Publié à 17h31, le 13 mars 2013 , Modifié à 17h43, le 13 mars 2013

Le député Pierre-Yves Le Borgn' balance Andy Schleck ivre dans un hôtel en Allemagne
(Capture d'écran)

SPOTTED - Le député Pierre-Yves Le Borgn' a vécu une mésaventure et la raconte sur son compte Facebook. L'élu socialiste des Français établis hors de France a découvert dans son hôtel à Munich un individu connu, ivre, et incapable d'appuyer sur le bouton d'un ascenseur. Il s'agit du cycliste Andy Schleck, vedette du cyclisme mondial, assure le parlementaire.

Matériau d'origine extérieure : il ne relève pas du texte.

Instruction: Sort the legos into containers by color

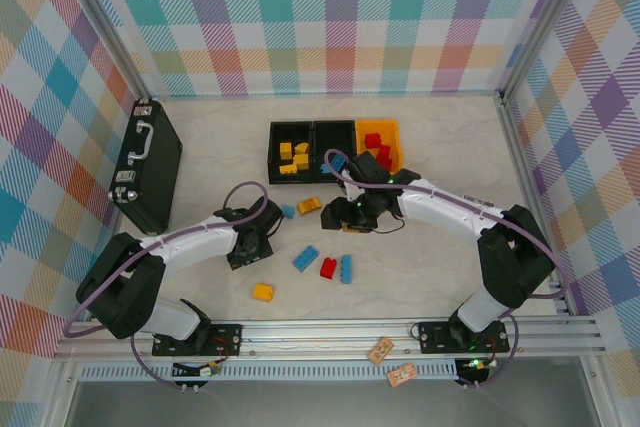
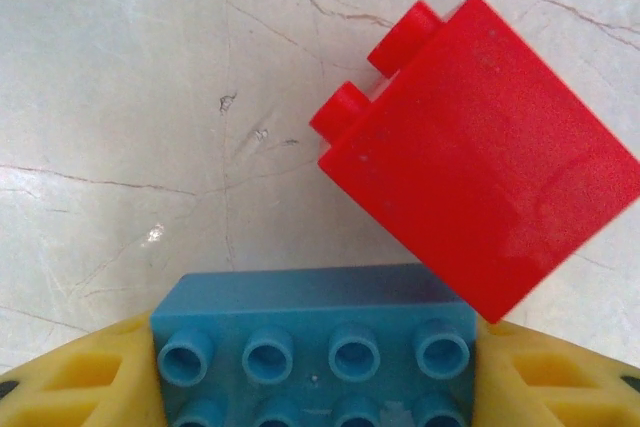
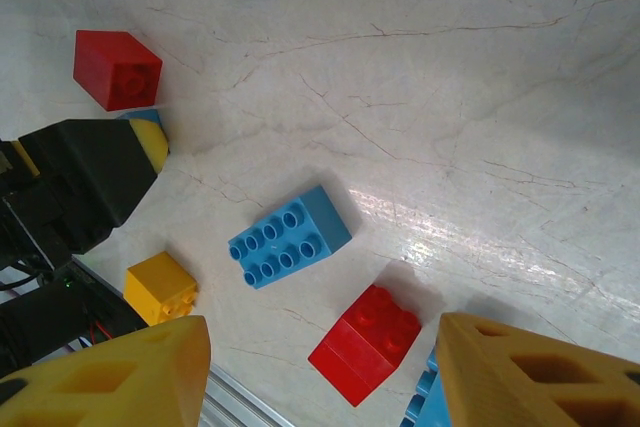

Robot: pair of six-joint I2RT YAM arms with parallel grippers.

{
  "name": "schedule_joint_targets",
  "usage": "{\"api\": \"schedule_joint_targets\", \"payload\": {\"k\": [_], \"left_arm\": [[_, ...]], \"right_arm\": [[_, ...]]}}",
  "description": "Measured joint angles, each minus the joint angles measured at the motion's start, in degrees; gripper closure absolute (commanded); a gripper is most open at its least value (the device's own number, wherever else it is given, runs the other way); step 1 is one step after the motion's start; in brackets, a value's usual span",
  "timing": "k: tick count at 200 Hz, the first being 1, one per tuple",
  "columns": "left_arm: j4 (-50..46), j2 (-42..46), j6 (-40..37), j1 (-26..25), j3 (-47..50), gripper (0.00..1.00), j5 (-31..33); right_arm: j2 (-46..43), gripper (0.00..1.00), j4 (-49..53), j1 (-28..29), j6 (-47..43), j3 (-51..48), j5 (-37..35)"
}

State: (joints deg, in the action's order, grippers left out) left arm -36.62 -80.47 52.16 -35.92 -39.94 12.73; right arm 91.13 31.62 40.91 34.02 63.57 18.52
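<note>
3 joined containers point(image 1: 312, 137) sit at the far edge of the surface point(image 1: 430, 267), holding yellow, blue and red legos point(image 1: 292, 159); more lie loose toward the near edge. The left pincer point(image 2: 320, 367) grips a blue brick point(image 2: 310, 307) just beside a red brick point(image 2: 490, 157). The right pincer point(image 3: 320, 347) hangs open above loose bricks.

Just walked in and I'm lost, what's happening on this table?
Two robot arms are sorting plastic toy bricks into three joined bins by colour. The left gripper grips a blue studded brick by its ends on the table, beside a red brick. The right gripper hovers open above loose bricks. Some bricks already lie in the bins.
</note>
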Motion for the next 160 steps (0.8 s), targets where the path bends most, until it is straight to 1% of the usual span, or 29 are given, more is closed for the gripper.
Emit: {"api": "schedule_joint_targets", "payload": {"k": [33, 85, 112, 160], "left_arm": [[-2.9, 2.9, -1.4, 0.0, -1.4, 0.52, -0.7], [-5.5, 3.2, -5.0, -0.1, -11.8, 0.52, -1.7], [-5.5, -0.9, -7.2, -0.3, -18.4, 0.52, -2.6], [-6.4, -12.7, -11.6, -0.7, -32.7, 0.52, -4.7]], "right_arm": [[-0.5, 0.39, -0.2, 0.0, 0.0, 0.0, 0.1], [-2.6, 0.39, -0.2, -0.6, 0.0, 0.0, -0.1], [-6.3, 0.39, -0.3, -2.3, 0.2, -1.3, -0.5], [-12.7, 0.39, 0.2, -7.2, 1.3, -5.5, -2.0]]}}
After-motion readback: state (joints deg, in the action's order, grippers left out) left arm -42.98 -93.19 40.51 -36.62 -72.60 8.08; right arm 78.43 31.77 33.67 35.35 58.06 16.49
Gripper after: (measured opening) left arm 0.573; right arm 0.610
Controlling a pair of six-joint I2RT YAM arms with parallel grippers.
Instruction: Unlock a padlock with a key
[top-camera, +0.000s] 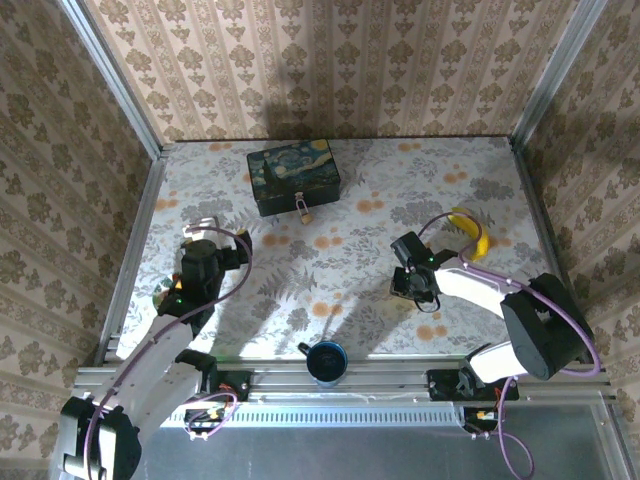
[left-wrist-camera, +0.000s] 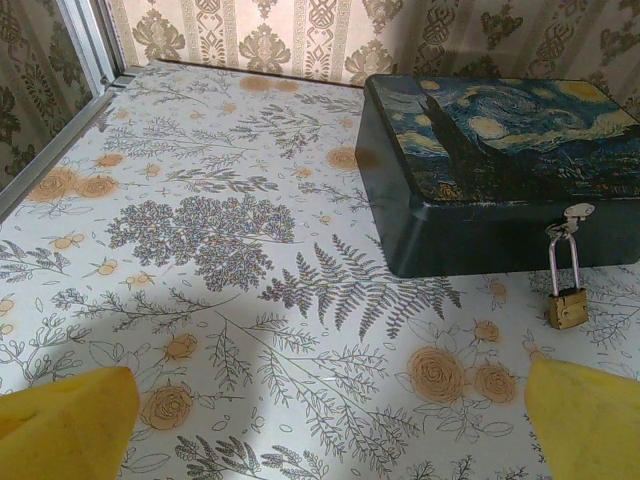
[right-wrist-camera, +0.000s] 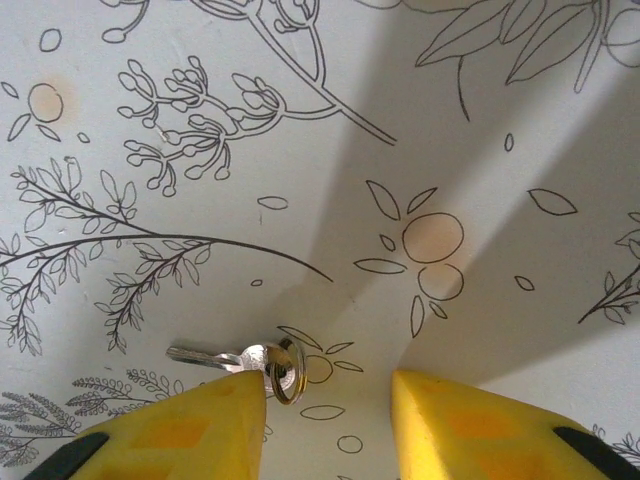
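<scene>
A small brass padlock (left-wrist-camera: 567, 305) with a thin silver shackle hangs from the clasp at the front of the dark blue painted box (left-wrist-camera: 500, 150). From above, the padlock (top-camera: 304, 210) sits at the front of the box (top-camera: 293, 175) at the back of the table. My left gripper (left-wrist-camera: 330, 430) is open, facing the box from the near left, with bare cloth between its yellow fingertips (left-wrist-camera: 70, 425). A silver key (right-wrist-camera: 215, 357) on a ring (right-wrist-camera: 285, 370) lies flat on the cloth. My right gripper (right-wrist-camera: 330, 400) is down over it, jaws apart, with the ring against its left finger (right-wrist-camera: 200, 430).
A dark blue mug (top-camera: 326, 360) stands at the near edge between the arm bases. A yellow curved object (top-camera: 475, 232) lies right of the right gripper (top-camera: 415, 285). Aluminium rails (top-camera: 130, 240) and papered walls bound the floral table.
</scene>
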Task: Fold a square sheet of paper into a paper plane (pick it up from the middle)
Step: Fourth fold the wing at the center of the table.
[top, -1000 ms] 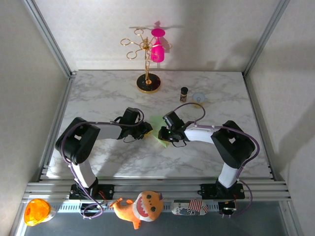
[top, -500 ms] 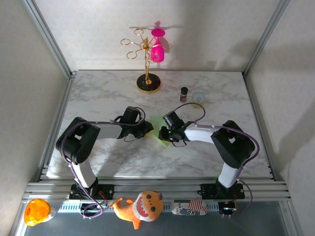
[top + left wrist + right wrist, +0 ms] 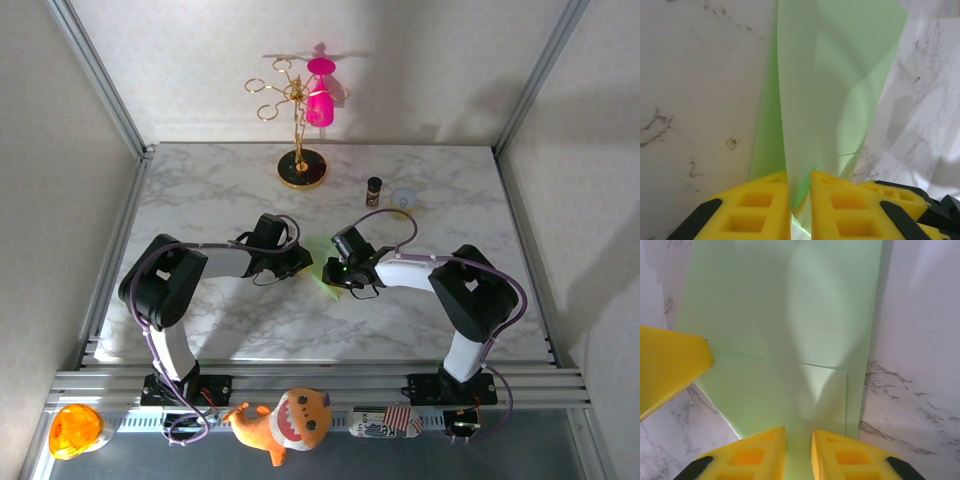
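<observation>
Since a second earlier, the left gripper (image 3: 799, 181) had edged toward the right gripper (image 3: 798, 434). Both clenched on thin, smooth, pale green creased paper (image 3: 835, 90) at the marble surface's (image 3: 200, 190) middle.

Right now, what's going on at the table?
Both arms meet at the middle of the marble table over the green paper, which is partly folded. The left fingers pinch a raised flap of it, and the right fingers are closed on a flat, layered edge. It is not yet a plane.
</observation>
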Motion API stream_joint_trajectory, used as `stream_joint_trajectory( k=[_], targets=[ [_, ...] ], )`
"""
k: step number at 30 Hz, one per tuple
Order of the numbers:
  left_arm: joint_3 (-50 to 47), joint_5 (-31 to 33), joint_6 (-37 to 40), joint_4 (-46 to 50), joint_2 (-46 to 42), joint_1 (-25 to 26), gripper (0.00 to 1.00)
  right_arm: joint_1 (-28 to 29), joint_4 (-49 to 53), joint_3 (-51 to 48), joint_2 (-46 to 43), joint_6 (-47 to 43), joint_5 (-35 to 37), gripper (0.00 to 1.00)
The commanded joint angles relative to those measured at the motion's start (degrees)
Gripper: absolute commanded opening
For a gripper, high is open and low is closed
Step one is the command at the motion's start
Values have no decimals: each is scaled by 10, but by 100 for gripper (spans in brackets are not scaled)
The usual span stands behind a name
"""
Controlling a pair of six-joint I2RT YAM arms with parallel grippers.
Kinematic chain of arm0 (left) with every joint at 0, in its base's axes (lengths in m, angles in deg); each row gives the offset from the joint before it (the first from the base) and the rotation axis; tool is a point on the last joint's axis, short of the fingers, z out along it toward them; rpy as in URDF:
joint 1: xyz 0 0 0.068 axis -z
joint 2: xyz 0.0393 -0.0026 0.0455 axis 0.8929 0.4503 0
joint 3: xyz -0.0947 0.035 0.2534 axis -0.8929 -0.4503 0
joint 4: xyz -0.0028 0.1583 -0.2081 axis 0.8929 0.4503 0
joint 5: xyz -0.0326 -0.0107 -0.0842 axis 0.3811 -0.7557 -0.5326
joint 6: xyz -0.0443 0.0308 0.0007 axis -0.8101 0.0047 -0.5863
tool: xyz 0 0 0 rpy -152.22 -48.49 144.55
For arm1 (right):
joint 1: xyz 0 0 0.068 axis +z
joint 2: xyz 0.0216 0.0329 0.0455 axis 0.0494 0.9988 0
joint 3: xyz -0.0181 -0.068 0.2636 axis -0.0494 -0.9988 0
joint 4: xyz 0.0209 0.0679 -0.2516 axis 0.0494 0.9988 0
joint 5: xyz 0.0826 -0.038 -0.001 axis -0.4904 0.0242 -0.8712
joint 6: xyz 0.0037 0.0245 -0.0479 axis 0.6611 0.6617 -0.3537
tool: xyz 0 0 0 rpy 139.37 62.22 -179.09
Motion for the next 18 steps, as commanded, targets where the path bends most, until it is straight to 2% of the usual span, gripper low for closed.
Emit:
stream_joint_trajectory(
  k=[1,6,9,13,18],
  targets=[
    [12,1,15,14,1,0,15,-5,32,-17,12,-16,14,24],
    [11,2,14,11,-6,1,8,-5,16,-19,-2,-35,17,26],
    [9,8,10,11,-16,1,4,-5,-10,-22,-24,-57,20,30],
    [4,27,-11,10,-38,0,1,-5,-56,-34,-67,-100,37,39],
    [-20,88,-80,0,-80,6,2,-3,-106,-58,-126,-191,106,55]
  ],
)
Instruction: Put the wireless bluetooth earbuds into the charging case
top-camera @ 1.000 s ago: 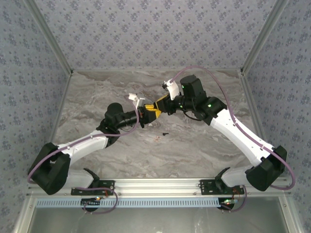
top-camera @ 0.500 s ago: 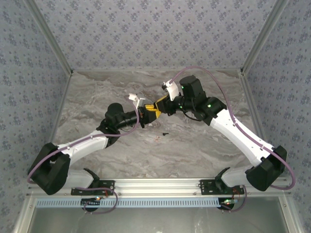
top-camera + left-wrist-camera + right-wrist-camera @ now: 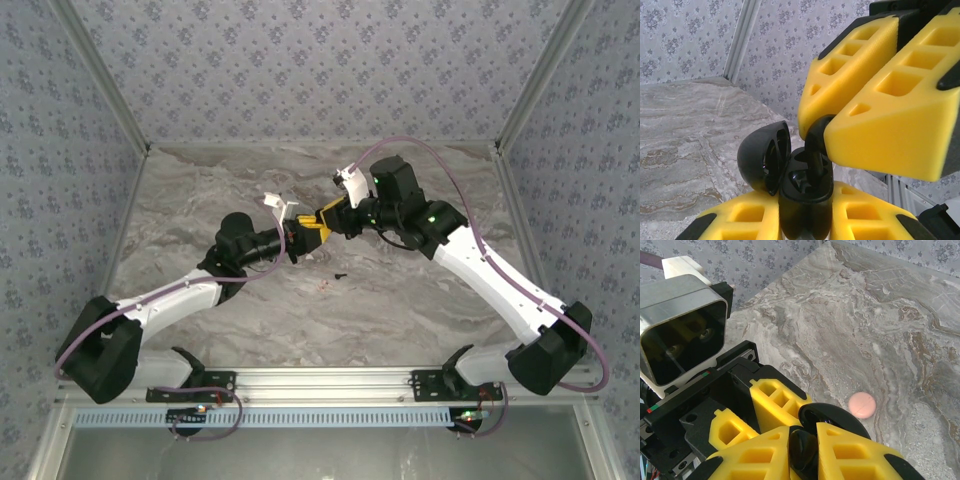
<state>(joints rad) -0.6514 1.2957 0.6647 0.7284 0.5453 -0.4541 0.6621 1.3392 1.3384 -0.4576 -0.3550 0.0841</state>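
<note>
the left claw [image 3: 805, 217] is closed on the black charging case [image 3: 802, 187] and holds it up over the counter [image 3: 685, 130], with its lid [image 3: 762, 155] swung open. the right claw [image 3: 821, 131] pinches one black earbud [image 3: 815, 142], which reaches down into the open case. the other earbud [image 3: 340, 274] lies on the counter near a small pink disc [image 3: 861, 404].

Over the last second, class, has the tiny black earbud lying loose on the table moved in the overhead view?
No. The earbud lies at the same spot, equally far from the aluminium rail along the near edge.
</note>
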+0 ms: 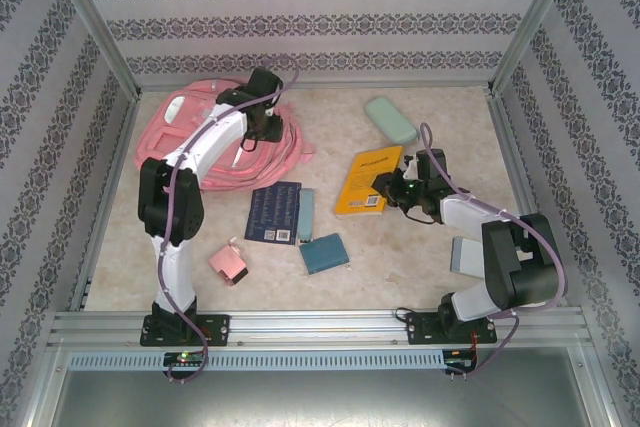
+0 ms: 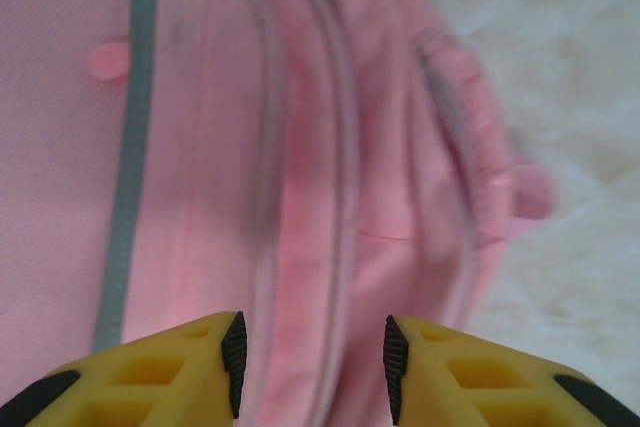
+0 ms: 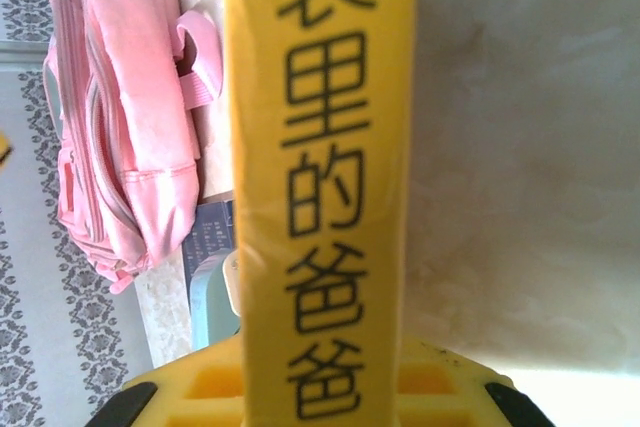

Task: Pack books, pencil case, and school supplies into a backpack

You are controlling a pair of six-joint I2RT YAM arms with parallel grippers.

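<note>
The pink backpack (image 1: 215, 137) lies at the back left, and its zip seams run up the left wrist view (image 2: 300, 147). My left gripper (image 1: 262, 127) (image 2: 312, 367) hovers just over it, open, pink fabric showing in the gap. A yellow-orange book (image 1: 368, 179) with black characters (image 3: 320, 147) sits between the fingers of my right gripper (image 1: 385, 190) (image 3: 318, 387), which is shut on its edge. A navy book (image 1: 274, 213) lies mid-table, beside a light-teal bar (image 1: 306, 214). The mint pencil case (image 1: 390, 119) rests at the back right.
A dark-teal block (image 1: 324, 254) and a pink boxy piece (image 1: 229, 264) lie toward the front. A pale grey-blue rectangle (image 1: 468, 255) sits partly under the right arm. Patterned walls and metal rails enclose the table.
</note>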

Voilà comment le député raconte la scène sur son profil Facebook, repéré par le journaliste Pierre Godon :

Check in tardif dans un hôtel à l'aéroport de Munich. Un type bien imbibé entre avec peine dans l'ascenseur et tente sans succès d'appuyer sur le bouton. Je reconnais un grand champion cycliste, deux fois second du Tour ces dernières années. Déprimant. 

Une histoire à peine anonymisée, qu'il dévoile davantage plus tard dans les commentaires.

Le député cafte le nom du fêtard, expliquant que c'est Andy Scheck l'homme imbibé incapable de retrouver son étage et regrette la tournure que prend la carrière de celui qui était annoncé comme l'un des très grands futurs champions de la discipline : 

C'était Andy Schleck. Il portait le blouson de son ancienne équipe Leopard Trek. Il ne tenait pas debout. J'ai appuyé sur le bouton correspondant à son étage. J'ai trouvé cette situation très triste.

Il avait abandonné la veille dans une course italienne et n'a plus terminé une seule course depuis le printemps 2012. Son frère Frank est suspendu pour un an pour faits de dopage. J'ai eu l'impression de voir un jeune type à la dérive, ivre et seul la nuit dans un hôtel d'aéroport.

 

De fait, le champion n'est pas arrivé deux fois second du Tour de France mais l'a emporté en 2010 à la faveur d'un déclassement d'Alberto Contador, pour dopage. 

Le député reconnaît dans un commentaire cette approximation et affiche un regard sceptique sur le cyclisme professionnel. 

Ce n'est pas qu'Andy Schleck qui file un mauvais coton, c'est d'abord et avant tout le cyclisme professionnel ou à tout le moins une bonne partie de celui-ci, victime du fric fou et de la culture de la dope généralisée.